Wo der Schuh schmerzhaft drückt

Keine Frage, Arnulf Rating ist einer von den Großen: Einst Mitglied der legendären Berliner Kabarett-Gruppe "Die drei Tornados" steht der mehrfache Kleinkunstpreisträger seit über dreißig Jahren erfolgreich in Sachen politischem Kabarett auf der Bühne. Ein mutiger Aufklärer, turboschneller Rhetorikkünstler und bissiger Regierungskritiker. Deswegen ist das Freiburger Vorderhaus zu seinem achten Soloprogramm "Schwester Hedwigs allerschwerste Fälle" auch ausverkauft. Doch richtig zünden will der Abend erst am Ende.

Dabei macht Arnulf Rating Breitband- Kabarett: In rasendem Tempo palavert er sich hakenschlagend durch die Symp tome einer kranken, korrupten Welt, springt von Kirche zu Klimakatastrophe, von Ackermann zu Viehzucht, von Merkel zu Doping. Klassisches Wortkabarett mit Pointen-Trommelfeuer, das bei aller Begeisterung auch erschöpft. Zwar gibt es brillante Analysen und tolle Wortspiele, aber so richtig originell oder neu ist selten, was Rating da erzählt. Sogar das ein oder andere zotige Klischee hat sich eingeschlichen. Witzig wird es, wenn er Klischees ins Groteske weiterspinnt: Die grüne Bundeswehr mit Pfandpatronen und Gebetsteppichen in die Wüste schickt, Abwrackprämien für Politiker fordert oder ungedopte Kunst und damit leere Museen.

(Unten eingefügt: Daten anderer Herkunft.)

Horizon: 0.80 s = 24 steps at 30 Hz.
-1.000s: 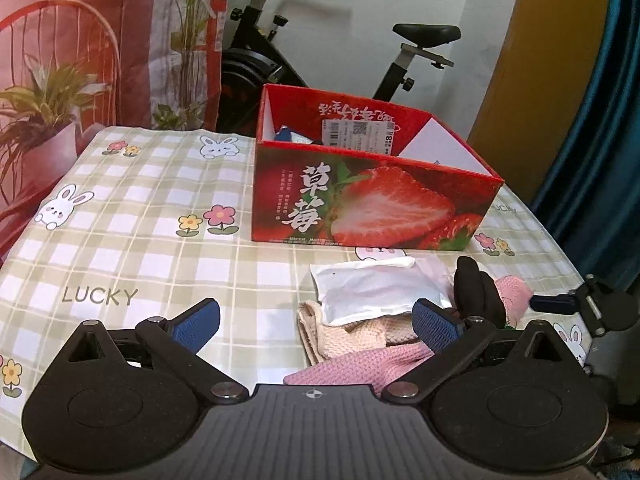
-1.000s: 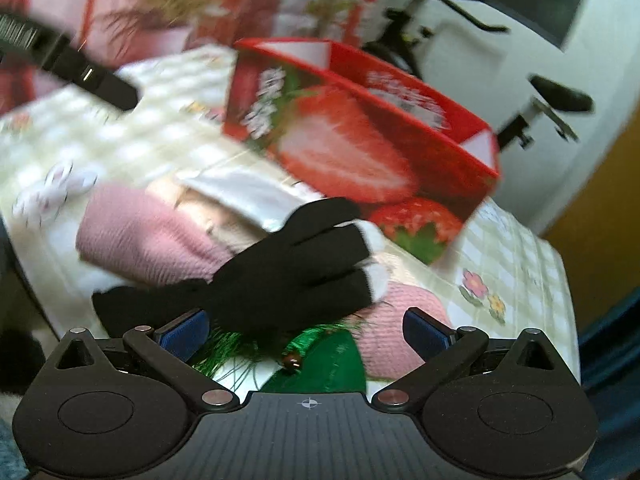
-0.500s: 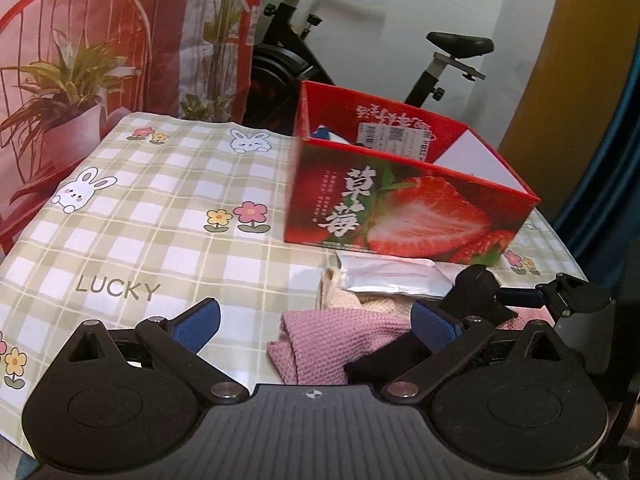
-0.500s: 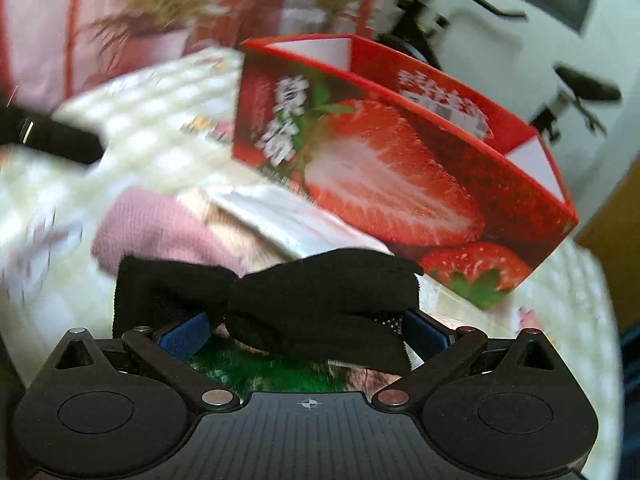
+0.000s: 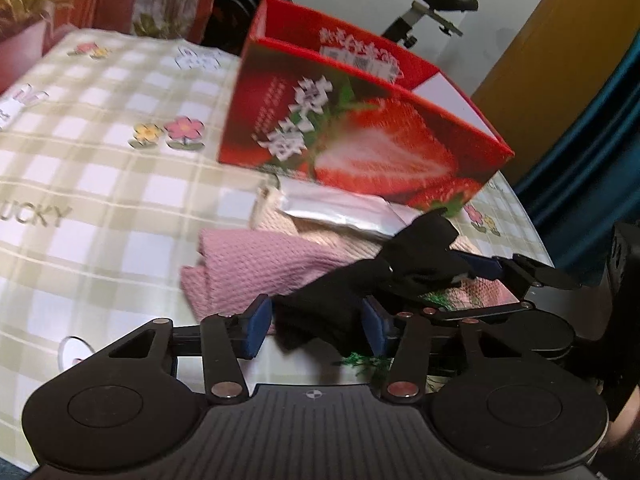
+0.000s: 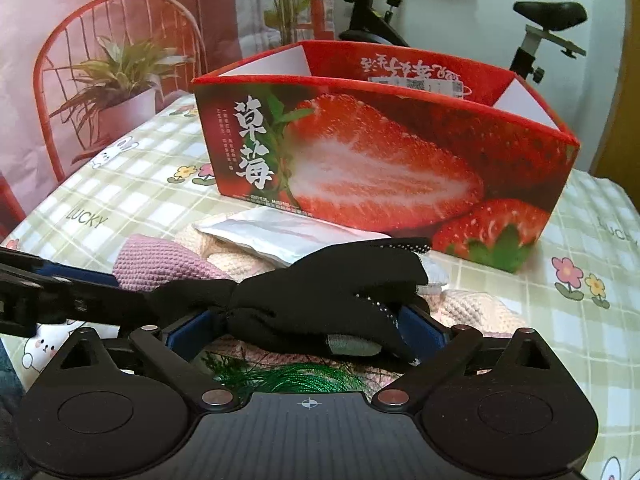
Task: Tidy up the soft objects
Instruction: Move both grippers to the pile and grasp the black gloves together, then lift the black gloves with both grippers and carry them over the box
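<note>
A black glove (image 6: pixel 328 300) (image 5: pixel 416 256) is stretched between both grippers above the pile. My right gripper (image 6: pixel 306 330) is shut on its finger end. My left gripper (image 5: pixel 316 326) has its jaws closed around the cuff end (image 5: pixel 324 320), with a small gap at the left pad. It shows from the left in the right wrist view (image 6: pixel 60 284). Under the glove lie a pink knit cloth (image 5: pixel 260 264), a cream knit cloth (image 6: pixel 228 258), a white packet (image 6: pixel 280 234) and green tinsel (image 6: pixel 296 378).
A red strawberry box (image 6: pixel 376 168) (image 5: pixel 360 136) stands open just behind the pile on the checked tablecloth (image 5: pixel 100 184). An exercise bike (image 6: pixel 536 28) and a plant backdrop (image 6: pixel 120 72) are behind the table. The table edge is at the near right.
The left gripper has moved right and down onto the glove's cuff and narrowed its jaws around it. The right gripper has closed on the glove's fingers and lifted it slightly.
</note>
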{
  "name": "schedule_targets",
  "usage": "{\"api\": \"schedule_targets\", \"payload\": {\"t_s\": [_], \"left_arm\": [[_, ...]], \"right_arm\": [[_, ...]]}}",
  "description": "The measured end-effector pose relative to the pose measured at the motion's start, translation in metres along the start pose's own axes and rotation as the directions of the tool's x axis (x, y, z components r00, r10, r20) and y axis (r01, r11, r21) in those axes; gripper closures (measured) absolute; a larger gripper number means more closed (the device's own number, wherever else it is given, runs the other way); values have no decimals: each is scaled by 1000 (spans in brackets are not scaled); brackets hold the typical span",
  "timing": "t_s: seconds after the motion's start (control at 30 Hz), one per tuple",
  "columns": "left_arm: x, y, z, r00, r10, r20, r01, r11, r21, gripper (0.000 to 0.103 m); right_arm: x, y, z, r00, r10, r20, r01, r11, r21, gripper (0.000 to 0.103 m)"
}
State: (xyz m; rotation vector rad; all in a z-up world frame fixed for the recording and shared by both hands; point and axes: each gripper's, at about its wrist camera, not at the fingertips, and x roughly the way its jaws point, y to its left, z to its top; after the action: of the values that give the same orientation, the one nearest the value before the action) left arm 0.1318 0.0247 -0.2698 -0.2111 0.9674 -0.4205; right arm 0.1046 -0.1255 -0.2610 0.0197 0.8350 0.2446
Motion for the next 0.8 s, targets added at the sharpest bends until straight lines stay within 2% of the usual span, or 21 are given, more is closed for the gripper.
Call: {"api": "schedule_targets", "payload": {"t_s": [0.03, 0.2, 0.3, 0.6, 0.63, 0.7, 0.8], "left_arm": [[3, 0, -2, 1000, 1, -6, -1, 1000, 3, 59], [13, 3, -5, 999, 31, -13, -31, 999, 9, 67], [15, 4, -7, 999, 36, -6, -36, 999, 14, 67], [23, 4, -11, 998, 55, 5, -55, 998, 29, 63], [23, 4, -12, 998, 56, 8, -56, 998, 26, 62], [24, 4, -13, 998, 57, 18, -58, 998, 24, 62], [25, 4, -15, 998, 53, 27, -54, 998, 29, 62]], "right_arm": [[0, 0, 0, 1000, 3, 1, -3, 1000, 1, 7], [-8, -4, -4, 1000, 25, 19, -26, 1000, 15, 15], [-19, -12, -5, 998, 36, 48, -38, 998, 44, 23], [-21, -33, -2, 994, 44, 101, -57, 990, 132, 27], [-19, -32, -3, 993, 50, 103, -64, 988, 139, 29], [-13, -33, -4, 992, 77, 98, -91, 983, 158, 47], [-11, -32, -6, 992, 94, 90, -108, 979, 171, 55]]}}
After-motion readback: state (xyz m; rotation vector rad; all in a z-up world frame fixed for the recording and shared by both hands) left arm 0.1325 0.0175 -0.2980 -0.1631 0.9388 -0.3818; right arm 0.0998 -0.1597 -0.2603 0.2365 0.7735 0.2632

Eine Bereicherung ist bei so intensiver Ein-Mann-Bühnenshow ja immer das Typenkabarett. Es bietet dem Publikum Abwechslung und damit neue Spannungsbögen, während der Künstler sich in schillernder Vielfalt präsentieren kann. Doch auch das gelingt hier nicht wirklich: Trotz Doppelzopf und weißem Häubchen ist Hauptfigur Schwester Hedwig immer noch ganz Arnulf Rating und auch sein restliches Bühnenpersonal bleibt vom BKA-Beamten bis zur Hauptschuldirektorin ziemlich blass, da nur oberflächlich angespielt. Wenn es aber um Geld geht, um Steuern, Bankenkrise, Hartz IV, Gesundheitsreform oder Renten, dann schlägt das Publikumsstimmungsbarometer aus: Jede Menge Wut und Frust köchelt da im Saal und vollste Zustimmung für den, der auf der Bühne so klar und bissig formuliert, wo der Schuh immer schmerzhafter drückt. Dann ist es quicklebendig — das politische Kabarett.